On Wednesday, the House Human Services Committee, chaired by Mizuno, added two more elements into the bill to ensure the money will be spent.

A new draft of the bill would require that half of the airfare costs be paid by the homeless individual’s family members, unless they are proven to be indigent. The bill also allows the state to inspect the “homeless individual’s candor” with their caseworkers at DHS to avoid people gaming the system, Mizuno said.

Vice Speaker John Mizuno during floor session at the Capitol.
Rep. John MIzuno wants a private entity to help fund the program. (Cory Lum/Civil Beat/2022)

Second, Mizuno amended the funding to make the bill a “public-private program” – a collaborative effort between the government agency and a private-sector establishment to operate a program.

Mizuno said the budget for this project is expected to be around $50,000. Half of that would come from the state and half from a private organization that would participate in the program.

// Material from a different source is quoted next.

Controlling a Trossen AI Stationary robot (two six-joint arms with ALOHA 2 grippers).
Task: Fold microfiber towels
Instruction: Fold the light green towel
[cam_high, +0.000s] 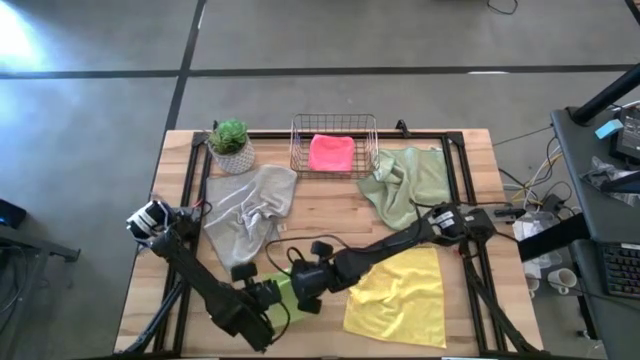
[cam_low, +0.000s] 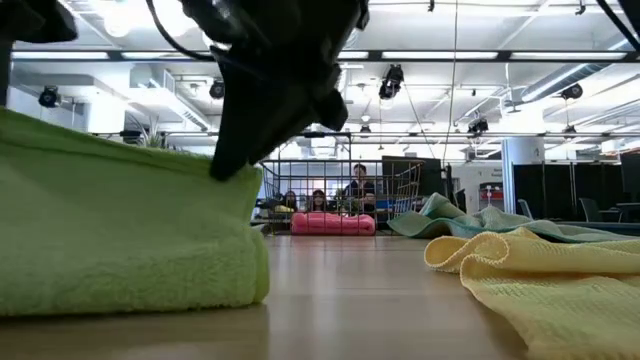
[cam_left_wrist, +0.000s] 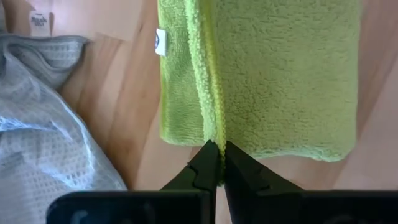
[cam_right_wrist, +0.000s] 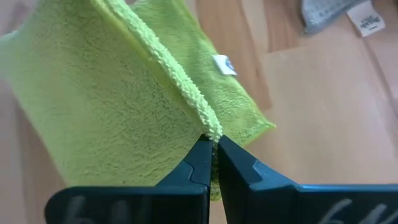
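Both sets of jaws pinched the hemmed edge of the lime green towel (cam_left_wrist: 280, 81), left gripper (cam_left_wrist: 216, 163) and right gripper (cam_right_wrist: 211, 154) close together near the table's (cam_high: 330, 215) front. Matching edges before release would likely keep the fold square.

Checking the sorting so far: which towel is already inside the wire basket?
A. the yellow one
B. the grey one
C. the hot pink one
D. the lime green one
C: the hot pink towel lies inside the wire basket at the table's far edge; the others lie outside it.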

DHS Director Cathy Betts had concerns over department resources.

“The department does not have the staff, rules, or system infrastructure to provide such services and maintain documentation to track whether an individual previously accessed the return-to-home funds,” Betts said in testimony.

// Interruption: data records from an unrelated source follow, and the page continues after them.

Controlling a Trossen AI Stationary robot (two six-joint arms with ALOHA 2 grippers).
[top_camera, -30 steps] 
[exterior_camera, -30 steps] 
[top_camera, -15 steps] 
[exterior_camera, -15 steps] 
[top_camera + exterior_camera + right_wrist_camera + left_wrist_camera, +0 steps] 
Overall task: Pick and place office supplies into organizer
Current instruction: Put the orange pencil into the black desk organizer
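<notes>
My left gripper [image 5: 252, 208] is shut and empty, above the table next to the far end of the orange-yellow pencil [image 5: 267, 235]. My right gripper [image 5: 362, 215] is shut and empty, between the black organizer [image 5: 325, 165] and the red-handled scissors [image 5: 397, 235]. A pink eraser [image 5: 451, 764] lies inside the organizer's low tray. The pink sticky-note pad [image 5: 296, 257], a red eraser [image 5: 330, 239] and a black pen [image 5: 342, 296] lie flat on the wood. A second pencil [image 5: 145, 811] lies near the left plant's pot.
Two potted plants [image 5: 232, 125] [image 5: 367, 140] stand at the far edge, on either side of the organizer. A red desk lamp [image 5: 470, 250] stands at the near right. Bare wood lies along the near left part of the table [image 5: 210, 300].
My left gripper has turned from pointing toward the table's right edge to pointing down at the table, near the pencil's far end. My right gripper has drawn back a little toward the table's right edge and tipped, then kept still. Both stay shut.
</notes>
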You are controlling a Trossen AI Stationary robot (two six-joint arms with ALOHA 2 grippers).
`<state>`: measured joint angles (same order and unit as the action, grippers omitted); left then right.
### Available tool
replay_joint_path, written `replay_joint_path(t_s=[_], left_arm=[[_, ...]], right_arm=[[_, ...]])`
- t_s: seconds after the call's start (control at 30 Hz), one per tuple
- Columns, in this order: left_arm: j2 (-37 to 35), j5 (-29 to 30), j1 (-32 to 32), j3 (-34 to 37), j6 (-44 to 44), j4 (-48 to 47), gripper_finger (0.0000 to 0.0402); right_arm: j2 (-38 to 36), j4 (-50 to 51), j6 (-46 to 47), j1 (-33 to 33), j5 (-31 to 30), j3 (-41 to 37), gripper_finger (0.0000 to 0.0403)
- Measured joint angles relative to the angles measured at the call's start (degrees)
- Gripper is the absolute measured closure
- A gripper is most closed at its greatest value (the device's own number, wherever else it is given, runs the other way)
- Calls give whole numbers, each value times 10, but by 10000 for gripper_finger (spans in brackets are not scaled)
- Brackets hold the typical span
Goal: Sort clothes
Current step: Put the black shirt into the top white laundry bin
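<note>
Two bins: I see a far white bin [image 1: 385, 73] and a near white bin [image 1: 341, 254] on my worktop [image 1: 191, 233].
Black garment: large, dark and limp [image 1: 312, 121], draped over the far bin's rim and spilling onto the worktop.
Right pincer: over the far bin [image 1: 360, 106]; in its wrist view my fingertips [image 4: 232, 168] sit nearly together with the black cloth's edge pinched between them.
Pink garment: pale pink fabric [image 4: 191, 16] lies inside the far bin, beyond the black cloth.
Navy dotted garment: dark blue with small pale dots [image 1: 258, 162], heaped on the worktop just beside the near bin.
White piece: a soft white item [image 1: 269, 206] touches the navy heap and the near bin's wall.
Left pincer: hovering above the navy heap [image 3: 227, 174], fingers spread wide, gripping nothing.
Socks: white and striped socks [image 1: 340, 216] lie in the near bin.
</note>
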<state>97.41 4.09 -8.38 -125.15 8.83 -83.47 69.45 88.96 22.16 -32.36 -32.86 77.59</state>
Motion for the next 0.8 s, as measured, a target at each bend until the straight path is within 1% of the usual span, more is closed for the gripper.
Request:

Betts also expressed concern that “implementing a new pilot state program would require a general fund appropriation and may duplicate existing private capabilities that are not subject to State procurement law.”

A private program managed by former mayor Mufi Hannemann, now the president and CEO of the Hawaii Lodging and Tourism Association, for example, has had a similar program in place for nearly a decade.

“We took some charity walk money and gave it to the Institute for Human Services on Oahu, the Maui Family Life Center, and the Kauai Economic Opportunity Inc.,” Hannemann said.

HLTA also provided participants with a grant and sent homeless individuals back to the mainland or the Federated States of Micronesia under the condition that they show a desire for returning home, they have a loved one willing to accept their return, their family members are willing to pay half the price of the airfare, and they must sign paperwork ensuring that they will not return to Hawaii.

From 2014 to 2020, Hannemann said the program had 744 homeless participants and only 16 of them returned to Hawaii.

“That’s less than 2% that came back,” Hannemann said.

Mizuno said, “now that we have the science, data and facts, I think (the Legislature) will accept what we are trying to do as really being beneficial to the homeless.”